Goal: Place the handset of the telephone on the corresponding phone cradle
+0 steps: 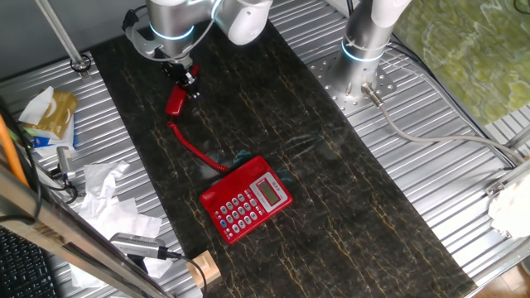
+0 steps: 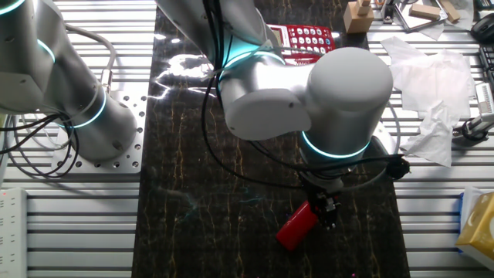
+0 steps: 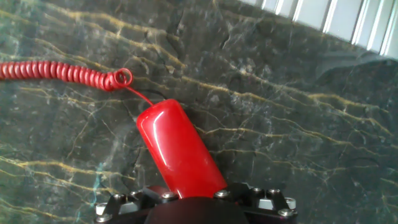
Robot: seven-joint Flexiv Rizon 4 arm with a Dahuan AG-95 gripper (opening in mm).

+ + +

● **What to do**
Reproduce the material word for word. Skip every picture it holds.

● **Expected answer**
Goal: Place the handset of the telephone on the corresponding phone cradle
+0 steps: 
+0 steps: 
+0 steps: 
Robot: seven-joint Flexiv Rizon 4 arm with a Dahuan AG-95 gripper (opening in mm).

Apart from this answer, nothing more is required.